▶ Goal of the exercise
Go through the following data and transcribe exactly the stretch of lines from the one holding "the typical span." to the one holding "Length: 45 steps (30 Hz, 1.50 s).", both included.

Stored entries:
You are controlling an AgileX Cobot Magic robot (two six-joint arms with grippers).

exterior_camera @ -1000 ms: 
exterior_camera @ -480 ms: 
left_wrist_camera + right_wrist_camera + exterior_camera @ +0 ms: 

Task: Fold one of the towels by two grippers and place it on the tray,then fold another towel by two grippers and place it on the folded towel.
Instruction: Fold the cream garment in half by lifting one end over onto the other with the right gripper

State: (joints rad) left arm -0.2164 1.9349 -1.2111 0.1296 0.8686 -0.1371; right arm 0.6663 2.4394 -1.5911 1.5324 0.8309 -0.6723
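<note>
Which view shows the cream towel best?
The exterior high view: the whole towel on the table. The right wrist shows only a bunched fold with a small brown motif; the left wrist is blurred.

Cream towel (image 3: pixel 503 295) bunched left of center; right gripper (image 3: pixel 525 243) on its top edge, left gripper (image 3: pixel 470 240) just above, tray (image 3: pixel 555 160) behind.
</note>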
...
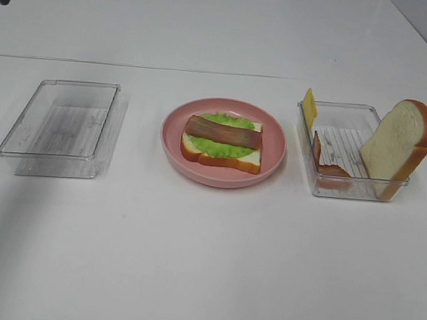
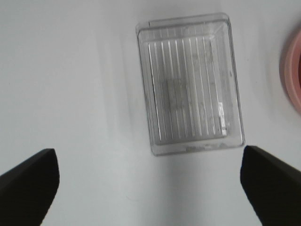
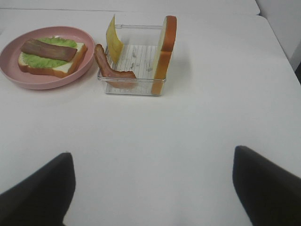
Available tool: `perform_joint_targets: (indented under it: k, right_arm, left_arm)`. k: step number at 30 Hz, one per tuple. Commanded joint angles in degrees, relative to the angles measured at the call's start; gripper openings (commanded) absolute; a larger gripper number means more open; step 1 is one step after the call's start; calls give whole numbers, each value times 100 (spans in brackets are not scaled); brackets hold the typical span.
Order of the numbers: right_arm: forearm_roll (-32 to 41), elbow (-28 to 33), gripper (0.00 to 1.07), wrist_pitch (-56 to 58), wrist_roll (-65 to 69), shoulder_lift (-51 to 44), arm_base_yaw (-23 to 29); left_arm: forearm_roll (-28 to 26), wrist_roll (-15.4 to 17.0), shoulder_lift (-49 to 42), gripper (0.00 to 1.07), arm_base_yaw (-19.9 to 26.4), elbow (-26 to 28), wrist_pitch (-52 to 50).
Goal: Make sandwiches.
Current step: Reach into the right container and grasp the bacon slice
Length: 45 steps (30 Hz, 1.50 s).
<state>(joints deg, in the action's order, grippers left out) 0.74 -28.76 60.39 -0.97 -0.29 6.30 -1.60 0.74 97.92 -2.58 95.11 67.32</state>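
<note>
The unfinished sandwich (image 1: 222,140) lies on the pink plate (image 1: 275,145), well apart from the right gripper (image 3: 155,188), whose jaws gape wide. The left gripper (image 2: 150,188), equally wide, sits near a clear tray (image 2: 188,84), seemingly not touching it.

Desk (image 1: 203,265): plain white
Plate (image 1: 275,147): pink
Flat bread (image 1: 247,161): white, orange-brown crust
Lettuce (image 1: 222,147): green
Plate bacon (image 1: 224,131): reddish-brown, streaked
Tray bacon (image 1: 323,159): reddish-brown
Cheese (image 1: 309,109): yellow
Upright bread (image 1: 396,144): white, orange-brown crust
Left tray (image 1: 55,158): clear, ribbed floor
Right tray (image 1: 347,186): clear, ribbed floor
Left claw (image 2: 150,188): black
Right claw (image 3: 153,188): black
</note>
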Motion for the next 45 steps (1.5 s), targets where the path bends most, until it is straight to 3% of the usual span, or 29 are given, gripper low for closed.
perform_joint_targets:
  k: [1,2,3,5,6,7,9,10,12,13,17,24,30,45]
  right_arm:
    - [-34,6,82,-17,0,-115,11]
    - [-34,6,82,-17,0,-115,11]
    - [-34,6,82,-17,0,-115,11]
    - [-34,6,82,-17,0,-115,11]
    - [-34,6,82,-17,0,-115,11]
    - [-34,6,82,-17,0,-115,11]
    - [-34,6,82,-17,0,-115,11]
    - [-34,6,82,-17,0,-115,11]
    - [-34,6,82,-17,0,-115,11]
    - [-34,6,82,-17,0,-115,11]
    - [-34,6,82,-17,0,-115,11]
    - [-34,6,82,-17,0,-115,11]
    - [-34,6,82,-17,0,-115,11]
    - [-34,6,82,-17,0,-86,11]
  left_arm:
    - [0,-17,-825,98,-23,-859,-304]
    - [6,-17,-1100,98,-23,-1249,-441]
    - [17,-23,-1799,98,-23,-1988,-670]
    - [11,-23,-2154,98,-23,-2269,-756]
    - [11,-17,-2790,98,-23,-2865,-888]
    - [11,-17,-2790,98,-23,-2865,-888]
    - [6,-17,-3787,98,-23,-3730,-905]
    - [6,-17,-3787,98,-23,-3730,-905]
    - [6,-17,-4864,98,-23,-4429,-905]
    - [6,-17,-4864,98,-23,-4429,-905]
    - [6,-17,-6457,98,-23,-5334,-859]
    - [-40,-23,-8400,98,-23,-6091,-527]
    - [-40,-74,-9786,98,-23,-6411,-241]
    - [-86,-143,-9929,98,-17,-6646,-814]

▶ Result of this exercise
Available tool: `perform_joint_targets: (indented under it: k, right_arm, left_arm)`. k: step number at 30 Hz, one per tuple. Commanded joint angles in degrees, relative to the angles measured at the call's start; gripper openings (commanded) absolute; a larger gripper number means more open; step 1 is one step after the call's start; calls give whole numbers, each value times 100 (spans in brackets are not scaled); brackets hold the typical span.
Order of the numbers: right_arm: forearm_roll (-32 to 41), elbow (-28 to 33), gripper (0.00 to 1.07), wrist_pitch (-56 to 58), wrist_roll (-65 to 69), shoulder_lift (-51 to 44), arm_base_yaw (-23 to 29); left_arm: forearm_roll (-28 to 26), wrist_roll (-15.4 to 17.0), shoulder_lift (-49 to 42), gripper (0.00 to 1.07), arm_base_yaw (-19.9 to 26.4), elbow (-26 to 28), wrist_pitch (-52 to 50).
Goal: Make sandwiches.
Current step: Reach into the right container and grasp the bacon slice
Length: 45 steps (30 Hz, 1.50 s).

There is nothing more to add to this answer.